Dependency Minimization
PII Eraser maintains an intentionally small dependency tree. High-risk libraries commonly found in ML/NLP containers — such as cryptography, full CUDA toolkits, or large framework packages with deep C extension trees — are excluded from the image. A list of dependencies is available on the Third-Party Licenses page.
This minimal footprint means:
- Fewer CVEs: Less code means fewer vulnerabilities to patch.
- Simpler audits: A short dependency list is easier for security teams to review and approve.
AWS CloudFormation Reference Implementation
The AWS CloudFormation reference implementation applies all of the security measures described on this page. The following table summarizes where each control is enforced:
| Security Control | Where Enforced | Template File |
|---|---|---|
| Read-only root filesystem | ReadonlyRootFilesystem: true on task definition |
fargate.yaml, ec2.yaml |
| All capabilities dropped | LinuxParameters.Capabilities.Drop: ALL |
fargate.yaml, ec2.yaml |
| Non-root user | USER nonroot in container image |
Container image |
| Internal-only ALB | Scheme: internal on load balancer |
common.yaml |
| Restricted ingress | Security group allows port 8000 from ALB only | common.yaml |
| Restricted egress | Security group allows outbound TCP 443 only | common.yaml |
| IMDS credential blocking | ECS_AWSVPC_BLOCK_IMDS=true in EC2 user data |
ec2.yaml |
| No public IP | AssignPublicIp: DISABLED on ECS service |
fargate.yaml, ec2.yaml |
| Split IAM roles | Separate Task Execution Role and Task Role | common.yaml |
| Least-privilege Task Role | Only AWSMarketplaceMeteringRegisterUsage |
common.yaml |
| ECS Exec disabled | EnableExecuteCommand: false on ECS service |
fargate.yaml, ec2.yaml |
| Encrypted storage (EC2) | Encrypted: true on EBS volume |
ec2.yaml |
| Container Insights | containerInsights: enabled on ECS cluster |
common.yaml |
Compliance Considerations
PII Eraser's security architecture is designed to support compliance with common regulatory frameworks encountered in its target industries:
- GDPR (EU General Data Protection Regulation): PII Eraser processes data entirely within your own infrastructure. No data leaves your environment, and no data is stored by PII Eraser.

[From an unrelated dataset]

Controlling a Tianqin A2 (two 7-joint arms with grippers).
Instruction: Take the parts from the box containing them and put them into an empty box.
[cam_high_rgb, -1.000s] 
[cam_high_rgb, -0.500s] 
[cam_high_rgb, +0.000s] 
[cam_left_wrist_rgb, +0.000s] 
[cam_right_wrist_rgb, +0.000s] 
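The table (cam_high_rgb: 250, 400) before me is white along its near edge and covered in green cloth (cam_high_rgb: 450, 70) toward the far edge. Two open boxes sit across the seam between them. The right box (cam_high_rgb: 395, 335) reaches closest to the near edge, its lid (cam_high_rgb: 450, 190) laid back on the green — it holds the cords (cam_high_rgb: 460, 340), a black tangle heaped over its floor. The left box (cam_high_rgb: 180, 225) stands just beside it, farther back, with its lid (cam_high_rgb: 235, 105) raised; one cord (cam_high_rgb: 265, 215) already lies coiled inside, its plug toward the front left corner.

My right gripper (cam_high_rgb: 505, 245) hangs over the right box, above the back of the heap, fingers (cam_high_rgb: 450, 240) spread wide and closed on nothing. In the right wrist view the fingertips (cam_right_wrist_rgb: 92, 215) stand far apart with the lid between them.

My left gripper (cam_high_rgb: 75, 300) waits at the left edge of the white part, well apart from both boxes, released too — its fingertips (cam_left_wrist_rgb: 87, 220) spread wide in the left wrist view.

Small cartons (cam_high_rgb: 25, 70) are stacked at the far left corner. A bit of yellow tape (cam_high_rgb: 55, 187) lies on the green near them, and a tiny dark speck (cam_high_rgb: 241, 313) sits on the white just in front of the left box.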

- PCI DSS (Payment Card Industry Data Security Standard): PII Eraser can detect and mask payment card numbers, expiration dates, and CVVs. The read-only filesystem, dropped capabilities, and network isolation controls align with PCI DSS requirements for hardened system configurations.
- HIPAA (US Health Insurance Portability and Accountability Act): PII Eraser can detect healthcare identifiers and personal health information markers. The absence of data persistence and the air-gapped deployment model support HIPAA's technical safeguard requirements.
- SOC 2 Type II: The container's stateless design, immutable infrastructure, and auditable security controls (all defined in version-controlled CloudFormation templates) support the security, availability, and confidentiality trust service criteria.